It’s a process described as “not a pretty sight” that involves the extraction of all the blood from a corpse. However, if late North Korean leader Kim Jong-il is to be embalmed, then Russia has expertise stretching back to the embalming of Soviet leader Vladimir Lenin.
The authorities in Pyongyang have not revealed their intentions over the future of the corpse of Kim, but his father and predecessor — Kim Il-sung, who died in 1994 — was embalmed by Russian specialists and currently lies in a mausoleum.
“It’s not a pretty sight,” Russian specialist Pavel Fomenko, who traveled to North Korea as a member of the Russian team that helped embalm Kim Il-sung, said of the procedure.
“Usually between three to six people are present — in rare cases seven. First, all the internal organs are extracted, the veins are dissolved and the blood taken from the tissues,” he told the Moskovsky Komsomolets daily in a rare interview this week. “The body is placed is a glass bath filled with the embalming solution, then closed and covered with a white sheet. The precise conditions of the temperature and humidity are maintained in the room.”
“Gradually, the water in the cells of the body is replaced by the solution. The embalming process lasts around six months,” Fomenko said.
Despite the fall of the Soviet Union two decades ago, Lenin’s embalmed corpse still lies in the specially built mausoleum on Red Square in Moscow.

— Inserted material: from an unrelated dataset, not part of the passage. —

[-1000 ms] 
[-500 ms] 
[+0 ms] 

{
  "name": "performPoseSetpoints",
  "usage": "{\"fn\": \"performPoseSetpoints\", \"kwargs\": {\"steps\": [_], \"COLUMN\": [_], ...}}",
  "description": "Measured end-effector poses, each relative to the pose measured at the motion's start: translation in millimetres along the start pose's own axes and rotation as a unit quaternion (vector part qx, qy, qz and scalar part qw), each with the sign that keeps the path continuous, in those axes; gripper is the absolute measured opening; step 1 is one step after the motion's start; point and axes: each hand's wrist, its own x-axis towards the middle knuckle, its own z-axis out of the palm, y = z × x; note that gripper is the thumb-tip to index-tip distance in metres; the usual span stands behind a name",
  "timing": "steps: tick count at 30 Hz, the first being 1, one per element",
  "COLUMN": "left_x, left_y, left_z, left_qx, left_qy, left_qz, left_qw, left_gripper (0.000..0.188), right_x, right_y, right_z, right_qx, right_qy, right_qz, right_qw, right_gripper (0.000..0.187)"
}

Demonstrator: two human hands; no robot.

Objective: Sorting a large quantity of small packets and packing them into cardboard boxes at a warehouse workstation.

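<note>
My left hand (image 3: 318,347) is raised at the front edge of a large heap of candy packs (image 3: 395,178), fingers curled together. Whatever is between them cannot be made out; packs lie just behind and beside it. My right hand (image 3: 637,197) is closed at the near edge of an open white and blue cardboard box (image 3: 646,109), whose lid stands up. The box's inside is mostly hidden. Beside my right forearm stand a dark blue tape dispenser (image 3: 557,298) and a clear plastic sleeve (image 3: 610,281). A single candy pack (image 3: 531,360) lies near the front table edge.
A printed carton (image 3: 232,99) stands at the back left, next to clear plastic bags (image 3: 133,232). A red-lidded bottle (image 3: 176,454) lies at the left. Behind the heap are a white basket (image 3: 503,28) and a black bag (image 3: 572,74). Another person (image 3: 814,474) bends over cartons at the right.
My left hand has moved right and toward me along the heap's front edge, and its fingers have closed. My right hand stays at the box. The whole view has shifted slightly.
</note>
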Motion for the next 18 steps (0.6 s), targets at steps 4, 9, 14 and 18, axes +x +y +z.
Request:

Its condition is maintained by the Laboratory of the Mausoleum of V.I. Lenin, which was set up in 1939 although now, bizarrely, it is known as the Institute of Medicinal and Aromatic Plants.
Its expertise was also used to embalm the body of Joseph Stalin, although his body was later buried beside the Kremlin walls in 1961 when the wartime dictator’s -murderous legacy was revealed.

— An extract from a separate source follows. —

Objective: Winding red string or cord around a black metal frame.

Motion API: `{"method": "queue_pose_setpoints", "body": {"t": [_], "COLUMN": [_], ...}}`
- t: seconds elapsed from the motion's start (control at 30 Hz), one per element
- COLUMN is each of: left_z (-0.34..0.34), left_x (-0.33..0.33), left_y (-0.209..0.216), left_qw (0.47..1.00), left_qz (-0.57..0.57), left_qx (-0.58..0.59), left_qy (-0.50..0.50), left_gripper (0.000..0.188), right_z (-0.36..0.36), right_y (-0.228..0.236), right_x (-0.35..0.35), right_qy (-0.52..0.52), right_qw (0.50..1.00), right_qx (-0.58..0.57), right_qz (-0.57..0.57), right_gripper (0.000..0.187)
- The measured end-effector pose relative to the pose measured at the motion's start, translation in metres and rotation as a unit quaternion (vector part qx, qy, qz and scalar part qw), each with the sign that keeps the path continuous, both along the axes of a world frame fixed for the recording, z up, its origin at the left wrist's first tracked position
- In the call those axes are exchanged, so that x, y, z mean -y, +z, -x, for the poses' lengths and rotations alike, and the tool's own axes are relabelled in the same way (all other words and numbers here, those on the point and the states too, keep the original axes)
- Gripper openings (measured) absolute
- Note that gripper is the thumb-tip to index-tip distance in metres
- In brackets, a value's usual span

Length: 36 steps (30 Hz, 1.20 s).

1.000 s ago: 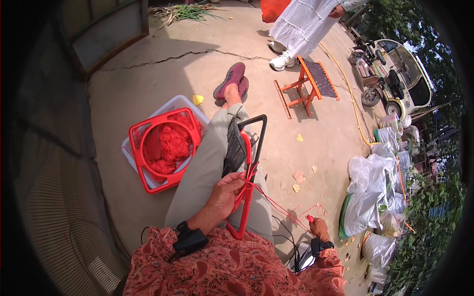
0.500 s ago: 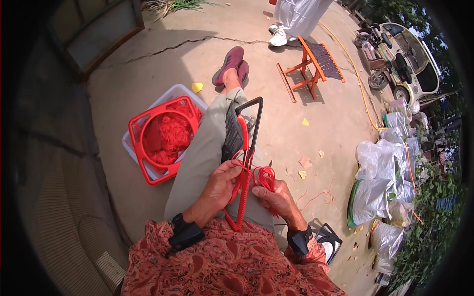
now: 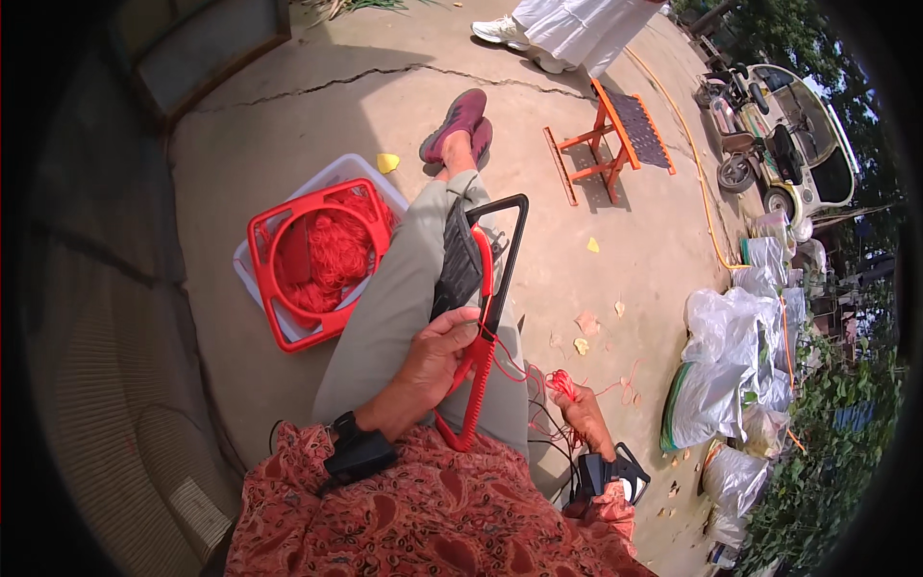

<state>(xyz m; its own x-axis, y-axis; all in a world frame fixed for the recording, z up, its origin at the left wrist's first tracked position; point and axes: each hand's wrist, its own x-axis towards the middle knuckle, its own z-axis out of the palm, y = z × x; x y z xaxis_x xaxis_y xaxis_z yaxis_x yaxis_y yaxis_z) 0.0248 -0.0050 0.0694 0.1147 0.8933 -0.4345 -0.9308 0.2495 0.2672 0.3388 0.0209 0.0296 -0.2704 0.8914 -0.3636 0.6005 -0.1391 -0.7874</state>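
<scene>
Far beyond and to the right of the black frame (image 3: 507, 264), a light-coloured vehicle (image 3: 817, 144) is seen. To the right of the frame, white plastic bags (image 3: 726, 337) are heaped on the concrete (image 3: 548, 154). Beyond it, a white skirt (image 3: 577, 29) is worn by a standing person. Beyond and to its right, an orange stool (image 3: 635, 130) with a dark woven seat is placed. To its left, a white tub (image 3: 348, 168) is topped by a red plastic ring frame (image 3: 265, 279), and a mass of red cord (image 3: 332, 255) is seen through the opening. The black frame itself is laid across the trousered legs (image 3: 370, 337), with red cord wound along its near part. At its left side, the edge is pinched by the left hand (image 3: 433, 365), thumb pressed to fingers. To its right and apart from it, a looped bundle of red cord (image 3: 561, 385) is gripped in the closed fingers of the right hand (image 3: 586, 418). Between frame and bundle, thin red strands (image 3: 514, 363) are hung.
</scene>
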Motion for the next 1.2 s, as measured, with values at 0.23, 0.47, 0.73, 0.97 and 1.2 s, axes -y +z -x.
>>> {"method": "queue_pose_setpoints", "body": {"t": [0.23, 0.47, 0.73, 0.97, 1.2], "left_z": [0.001, -0.001, 0.005, 0.011, 0.004], "left_x": [0.003, 0.003, -0.003, -0.002, -0.003], "left_y": [-0.01, -0.013, -0.008, -0.012, -0.018], "left_qw": [1.0, 1.0, 0.995, 0.99, 0.994], "left_qz": [-0.008, -0.015, -0.054, -0.067, -0.065], "left_qx": [0.006, 0.004, 0.069, 0.088, 0.05], "left_qy": [-0.001, -0.002, -0.051, -0.083, -0.072], "left_gripper": [0.017, 0.018, 0.013, 0.009, 0.01], "right_z": [0.13, 0.161, 0.165, 0.162, 0.165], "right_y": [0.096, 0.118, 0.131, 0.131, 0.142], "right_x": [-0.017, -0.001, 0.006, 0.01, 0.017], "right_qy": [-0.109, -0.097, -0.108, -0.118, -0.091], "right_qw": [0.922, 0.935, 0.943, 0.938, 0.969], "right_qx": [-0.323, -0.281, -0.266, -0.288, -0.208], "right_qz": [0.182, 0.195, 0.169, 0.153, 0.095], "right_gripper": [0.033, 0.033, 0.028, 0.028, 0.023]}}
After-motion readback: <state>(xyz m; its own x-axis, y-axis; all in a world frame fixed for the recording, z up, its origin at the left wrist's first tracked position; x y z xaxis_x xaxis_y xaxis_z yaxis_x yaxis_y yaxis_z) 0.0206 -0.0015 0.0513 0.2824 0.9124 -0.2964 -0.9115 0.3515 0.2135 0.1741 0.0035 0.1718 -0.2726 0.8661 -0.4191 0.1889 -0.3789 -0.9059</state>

Other leaders embalmed in a similar way included Bulgarian Communist leader Georgi Dimitrov 1949, Czechoslovak president Klement Gottwald, Vietnam leader Ho Chi Minh, Angolan president Agostinho Neto and Gyuana president Forbes Burnham.
Fomenko said he had spoken to Kim Jong-il during the process of his father’s embalming and he struck him as a “healthy, energetic man” who was happy to “chat about any topic.”
“I remember that when Kim Il-sung died, there were reports that he had been buried. But at the same time they were asking us to prepare our products and some days later we took off for Pyongyang,” Fomenko said.
He said the Russians would be ready to help with the embalming of Kim Jong-il, even if it was just for consultations.
Russian specialists from the Lenin mausoleum laboratory had visited North Korea several times to renew the embalming of Kim Il-sung, a process that takes about a month, he said.
The embalming is not a final process and the body requires frequent treatment if it is to remain intact for decades on end.
Lenin’s body is placed in a glass sarcophagus that protects it from micro-biological attacks. It is examined twice a week by Russian specialists, reportedly on Mondays and Fridays.
Fomenko, 78, said US$1 million had been spent by the North Korean government on the embalming of Kim Il-sung and he did not expect that money would pose any problem this time either.
According to Moskovsky Komsomolets, among the corpses embalmed by Russian specialists, only those of Ho Chi Minh and Kim Il-sung are still conserved in their original state.
The preserved body of late Chinese leader Mao Zedong is in a special mausoleum in Beijing.